Она смотрела на него, и вид у нее был испуганный и такой живой, что Генри показалось, будто его легкие наполнились воздухом сильнее, чем это физически возможно. Он взял край ее платка и через него коснулся губами ее щеки, положив руку ей на затылок и даже сквозь перчатку чувствуя ее пушистые кудри. Лотта повернула голову и прижалась ртом к его рту. Генри два раза целовался с Розой без всякого платка, но и этот приглушенный тканью отголосок ощущения был прекрасным. Сквозь шум в голове у Генри мелькнула мысль, что поцелуи – лучшее изобретение людей, лучше, чем волшебные предметы и… Со стороны дома раздался гневный вопль, и они отшатнулись друг от друга. Из распахнутого окна на первом этаже высунулся Эдвард.
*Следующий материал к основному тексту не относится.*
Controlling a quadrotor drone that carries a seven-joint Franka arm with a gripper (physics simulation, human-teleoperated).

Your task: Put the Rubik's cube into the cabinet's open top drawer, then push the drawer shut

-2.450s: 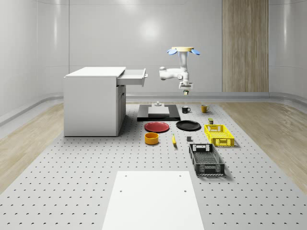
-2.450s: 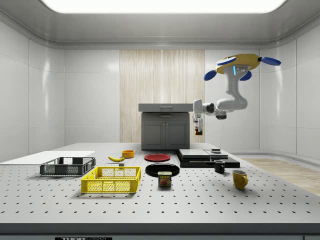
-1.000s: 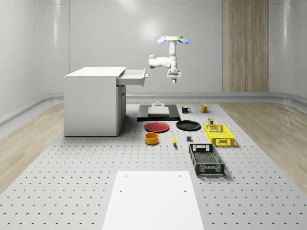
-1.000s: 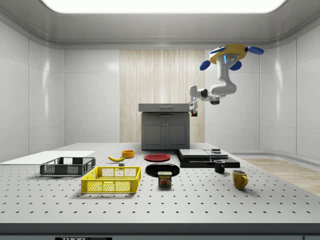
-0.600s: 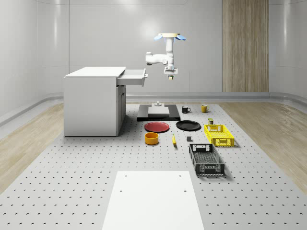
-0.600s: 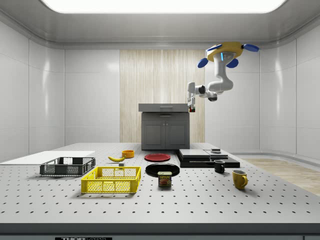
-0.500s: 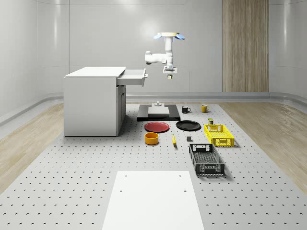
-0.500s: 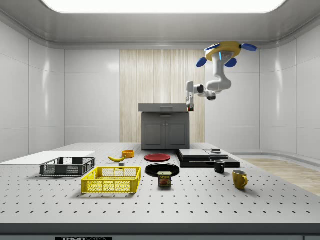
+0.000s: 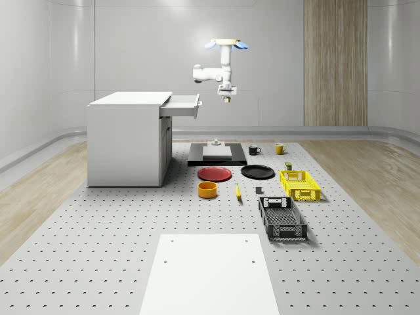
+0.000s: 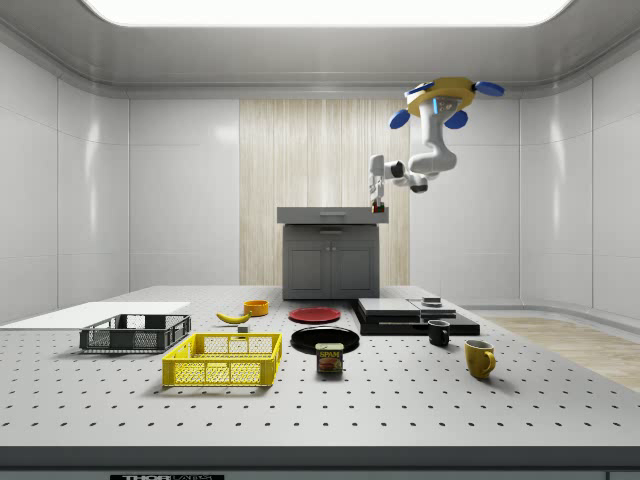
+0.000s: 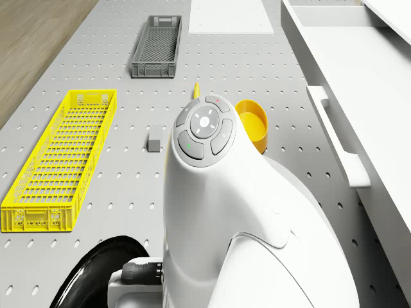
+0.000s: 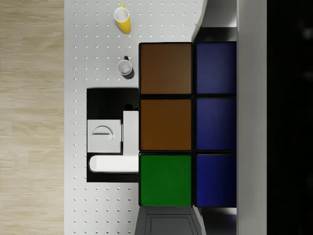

– Поразительно! – крикнул он. – Ты способен угробить прикосновением, но тебе достаются все поцелуи! Забыл еще одну дуреху, которая влюблена в тебя, как умалишенная? Все, хватит глупостей, идите сюда.
Окно с грохотом захлопнулось, они с Лоттой посмотрели друг на друга – и засмеялись. Генри даже не мог объяснить, что в этом смешного, просто наслаждался хохотом Лотты и своим собственным. А потом ее лицо вдруг поблекло, будто выцвело – она подумала про чудовище, и Генри сжал ее руку и потянул за собой. От того, как она хваталась за его ладонь, ему было хорошо и тревожно, и он снова вспомнил про золотые нити.